> [Task statement]
Would you set down the lines running from the one that holds "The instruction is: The" to the final line of the listing, both included, exactly and with no others?

> [Material provided]

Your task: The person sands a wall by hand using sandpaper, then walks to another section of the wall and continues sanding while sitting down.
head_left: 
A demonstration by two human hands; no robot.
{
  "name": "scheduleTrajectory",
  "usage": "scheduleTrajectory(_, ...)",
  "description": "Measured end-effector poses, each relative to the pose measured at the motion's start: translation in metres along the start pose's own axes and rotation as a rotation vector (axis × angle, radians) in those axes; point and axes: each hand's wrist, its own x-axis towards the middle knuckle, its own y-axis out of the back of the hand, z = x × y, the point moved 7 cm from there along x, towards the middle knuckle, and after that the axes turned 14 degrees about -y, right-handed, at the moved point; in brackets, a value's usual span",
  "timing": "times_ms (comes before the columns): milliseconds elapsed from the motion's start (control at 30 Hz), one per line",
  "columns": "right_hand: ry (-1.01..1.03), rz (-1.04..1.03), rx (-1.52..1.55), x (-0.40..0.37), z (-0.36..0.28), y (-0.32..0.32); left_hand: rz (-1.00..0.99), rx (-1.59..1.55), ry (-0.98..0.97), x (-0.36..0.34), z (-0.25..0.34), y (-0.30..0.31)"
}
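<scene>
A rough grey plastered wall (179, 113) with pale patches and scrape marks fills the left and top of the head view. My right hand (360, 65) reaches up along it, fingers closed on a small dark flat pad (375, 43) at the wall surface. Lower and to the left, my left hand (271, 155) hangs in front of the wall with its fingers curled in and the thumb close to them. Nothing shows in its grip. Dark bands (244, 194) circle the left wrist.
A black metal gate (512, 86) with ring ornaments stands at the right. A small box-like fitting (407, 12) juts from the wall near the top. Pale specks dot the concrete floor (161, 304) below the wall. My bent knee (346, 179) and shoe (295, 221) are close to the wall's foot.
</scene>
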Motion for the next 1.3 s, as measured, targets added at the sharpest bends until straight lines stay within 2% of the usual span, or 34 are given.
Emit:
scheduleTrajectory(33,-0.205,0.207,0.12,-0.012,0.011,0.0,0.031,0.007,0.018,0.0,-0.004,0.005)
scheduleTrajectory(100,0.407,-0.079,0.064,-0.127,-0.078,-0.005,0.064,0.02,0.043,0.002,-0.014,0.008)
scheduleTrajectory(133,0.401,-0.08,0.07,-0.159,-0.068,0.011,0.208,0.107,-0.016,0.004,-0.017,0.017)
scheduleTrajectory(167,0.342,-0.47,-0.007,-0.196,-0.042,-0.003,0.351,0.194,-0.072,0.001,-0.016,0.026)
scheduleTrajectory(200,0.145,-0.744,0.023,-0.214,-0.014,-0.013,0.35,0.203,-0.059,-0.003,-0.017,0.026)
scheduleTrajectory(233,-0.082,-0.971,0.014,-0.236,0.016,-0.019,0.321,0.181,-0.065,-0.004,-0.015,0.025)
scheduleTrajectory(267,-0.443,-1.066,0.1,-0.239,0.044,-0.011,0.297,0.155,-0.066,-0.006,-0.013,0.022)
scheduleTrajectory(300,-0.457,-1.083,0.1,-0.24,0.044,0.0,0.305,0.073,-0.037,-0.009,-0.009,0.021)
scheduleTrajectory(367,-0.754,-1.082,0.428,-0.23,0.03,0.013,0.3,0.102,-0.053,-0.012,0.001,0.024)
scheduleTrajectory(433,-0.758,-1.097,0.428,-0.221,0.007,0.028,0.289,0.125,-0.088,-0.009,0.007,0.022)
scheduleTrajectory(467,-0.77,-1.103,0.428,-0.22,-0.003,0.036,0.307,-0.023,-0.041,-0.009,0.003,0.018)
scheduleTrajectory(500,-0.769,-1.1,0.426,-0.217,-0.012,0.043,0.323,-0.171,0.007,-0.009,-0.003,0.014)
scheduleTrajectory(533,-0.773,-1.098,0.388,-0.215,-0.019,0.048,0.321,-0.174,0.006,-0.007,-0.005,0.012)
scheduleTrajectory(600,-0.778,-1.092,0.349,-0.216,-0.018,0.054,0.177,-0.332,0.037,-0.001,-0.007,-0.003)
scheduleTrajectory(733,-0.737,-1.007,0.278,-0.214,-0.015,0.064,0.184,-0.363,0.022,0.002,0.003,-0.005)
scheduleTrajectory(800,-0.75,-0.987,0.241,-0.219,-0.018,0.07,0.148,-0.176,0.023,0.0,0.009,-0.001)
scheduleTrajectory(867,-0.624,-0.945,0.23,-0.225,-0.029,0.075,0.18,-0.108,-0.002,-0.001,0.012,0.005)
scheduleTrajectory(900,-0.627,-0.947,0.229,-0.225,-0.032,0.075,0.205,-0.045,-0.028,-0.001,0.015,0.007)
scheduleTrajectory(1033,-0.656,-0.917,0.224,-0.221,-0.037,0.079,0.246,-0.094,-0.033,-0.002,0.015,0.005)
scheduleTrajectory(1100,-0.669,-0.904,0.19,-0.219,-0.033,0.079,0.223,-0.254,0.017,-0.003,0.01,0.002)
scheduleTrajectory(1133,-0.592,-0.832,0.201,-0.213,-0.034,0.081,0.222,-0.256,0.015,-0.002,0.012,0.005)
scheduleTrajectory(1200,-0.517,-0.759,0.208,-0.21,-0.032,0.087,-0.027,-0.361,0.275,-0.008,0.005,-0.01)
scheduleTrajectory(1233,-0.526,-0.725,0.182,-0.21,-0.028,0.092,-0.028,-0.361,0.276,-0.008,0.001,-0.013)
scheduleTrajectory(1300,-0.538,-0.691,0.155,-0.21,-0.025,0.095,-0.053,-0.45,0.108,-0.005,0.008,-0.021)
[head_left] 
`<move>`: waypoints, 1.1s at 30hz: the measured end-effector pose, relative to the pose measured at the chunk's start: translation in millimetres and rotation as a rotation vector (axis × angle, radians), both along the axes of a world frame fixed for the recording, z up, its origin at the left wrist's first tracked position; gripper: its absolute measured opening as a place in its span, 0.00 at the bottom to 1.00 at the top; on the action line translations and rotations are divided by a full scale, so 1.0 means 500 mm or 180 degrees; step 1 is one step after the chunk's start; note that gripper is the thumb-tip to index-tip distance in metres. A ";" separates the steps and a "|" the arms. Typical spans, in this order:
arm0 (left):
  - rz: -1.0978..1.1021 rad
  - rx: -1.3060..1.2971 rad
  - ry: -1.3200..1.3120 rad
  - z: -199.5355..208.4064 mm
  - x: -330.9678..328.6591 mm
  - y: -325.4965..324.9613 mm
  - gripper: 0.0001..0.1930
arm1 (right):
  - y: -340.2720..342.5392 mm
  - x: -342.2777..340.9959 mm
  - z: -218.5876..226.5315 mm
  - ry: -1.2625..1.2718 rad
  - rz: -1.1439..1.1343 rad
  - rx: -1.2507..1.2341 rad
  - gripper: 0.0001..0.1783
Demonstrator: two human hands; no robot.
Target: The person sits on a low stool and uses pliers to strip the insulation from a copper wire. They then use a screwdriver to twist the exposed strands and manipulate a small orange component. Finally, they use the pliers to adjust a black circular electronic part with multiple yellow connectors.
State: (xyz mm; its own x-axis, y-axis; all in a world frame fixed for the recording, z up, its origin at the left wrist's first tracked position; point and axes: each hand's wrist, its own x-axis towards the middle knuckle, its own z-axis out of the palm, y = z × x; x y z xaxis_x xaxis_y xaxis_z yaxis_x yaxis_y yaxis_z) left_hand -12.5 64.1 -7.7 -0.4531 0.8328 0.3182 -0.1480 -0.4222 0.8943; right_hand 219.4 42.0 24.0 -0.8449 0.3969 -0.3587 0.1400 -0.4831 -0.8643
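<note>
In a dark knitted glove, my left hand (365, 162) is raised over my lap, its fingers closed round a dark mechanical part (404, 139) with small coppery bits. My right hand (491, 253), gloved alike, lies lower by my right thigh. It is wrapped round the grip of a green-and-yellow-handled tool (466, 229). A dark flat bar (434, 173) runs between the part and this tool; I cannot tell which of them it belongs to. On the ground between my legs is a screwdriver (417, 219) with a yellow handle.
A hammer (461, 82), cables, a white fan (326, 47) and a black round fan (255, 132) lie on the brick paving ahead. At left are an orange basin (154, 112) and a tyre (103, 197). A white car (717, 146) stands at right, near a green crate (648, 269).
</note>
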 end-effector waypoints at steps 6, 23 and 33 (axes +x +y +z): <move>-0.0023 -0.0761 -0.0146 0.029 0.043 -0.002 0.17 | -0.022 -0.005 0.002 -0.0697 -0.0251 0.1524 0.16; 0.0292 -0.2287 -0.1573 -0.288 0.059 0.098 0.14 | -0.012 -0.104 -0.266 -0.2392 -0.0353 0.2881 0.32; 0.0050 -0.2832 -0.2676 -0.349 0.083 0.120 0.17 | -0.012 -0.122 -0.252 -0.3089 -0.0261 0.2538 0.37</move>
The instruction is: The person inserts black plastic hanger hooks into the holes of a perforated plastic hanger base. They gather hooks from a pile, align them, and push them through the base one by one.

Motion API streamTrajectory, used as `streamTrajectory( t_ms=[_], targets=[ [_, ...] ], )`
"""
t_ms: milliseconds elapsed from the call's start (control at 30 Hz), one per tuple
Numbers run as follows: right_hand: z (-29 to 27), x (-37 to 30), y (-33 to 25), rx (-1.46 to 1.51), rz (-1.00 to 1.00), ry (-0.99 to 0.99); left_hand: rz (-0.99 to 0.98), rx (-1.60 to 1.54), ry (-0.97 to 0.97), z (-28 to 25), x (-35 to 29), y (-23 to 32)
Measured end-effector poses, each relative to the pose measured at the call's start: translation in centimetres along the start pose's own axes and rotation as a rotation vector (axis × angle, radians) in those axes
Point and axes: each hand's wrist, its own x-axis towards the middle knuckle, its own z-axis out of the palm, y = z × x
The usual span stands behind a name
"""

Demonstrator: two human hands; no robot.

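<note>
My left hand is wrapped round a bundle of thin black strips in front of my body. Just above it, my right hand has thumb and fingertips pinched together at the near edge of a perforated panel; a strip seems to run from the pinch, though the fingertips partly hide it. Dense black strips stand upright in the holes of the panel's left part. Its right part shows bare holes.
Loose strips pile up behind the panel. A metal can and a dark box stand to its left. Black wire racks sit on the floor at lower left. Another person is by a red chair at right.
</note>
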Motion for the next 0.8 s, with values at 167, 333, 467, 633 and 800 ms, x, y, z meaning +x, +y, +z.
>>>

> [Result of the task]
The instruction is: The person inserts black plastic hanger hooks into the holes of a perforated plastic hanger base. They gather hooks from a pile, align them, and push them through the base one by one.

Motion API streamTrajectory, used as `streamTrajectory( t_ms=[_], targets=[ [_, ...] ], )`
"""
t_ms: milliseconds elapsed from the call's start (control at 30 Hz), one per tuple
Numbers run as follows: right_hand: z (-29 to 27), x (-37 to 30), y (-33 to 25), rx (-1.46 to 1.51), rz (-1.00 to 1.00), ry (-0.99 to 0.99); left_hand: rz (-0.99 to 0.98), rx (-1.60 to 1.54), ry (-0.97 to 0.97), z (-28 to 25), x (-35 to 29), y (-23 to 32)
Measured end-effector poses, each relative to the pose measured at the call's start: translation in centimetres along the start pose's own axes and rotation as a rotation vector (axis × angle, radians) in those axes
Point and axes: each hand's wrist, its own x-axis towards the middle knuckle, its own z-axis out of the palm, y = z × x
The usual span stands behind a name
"""

Demonstrator: two human hands; no robot.

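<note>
My left hand is wrapped round a bundle of thin black strips in front of my body. Just above it, my right hand has thumb and fingertips pinched together at the near edge of a perforated panel; a strip seems to run from the pinch, though the fingertips partly hide it. Dense black strips stand upright in the holes of the panel's left part. Its right part shows bare holes.
Loose strips pile up behind the panel. A metal can and a dark box stand to its left. Black wire racks sit on the floor at lower left. Another person is by a red chair at right.
</note>
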Motion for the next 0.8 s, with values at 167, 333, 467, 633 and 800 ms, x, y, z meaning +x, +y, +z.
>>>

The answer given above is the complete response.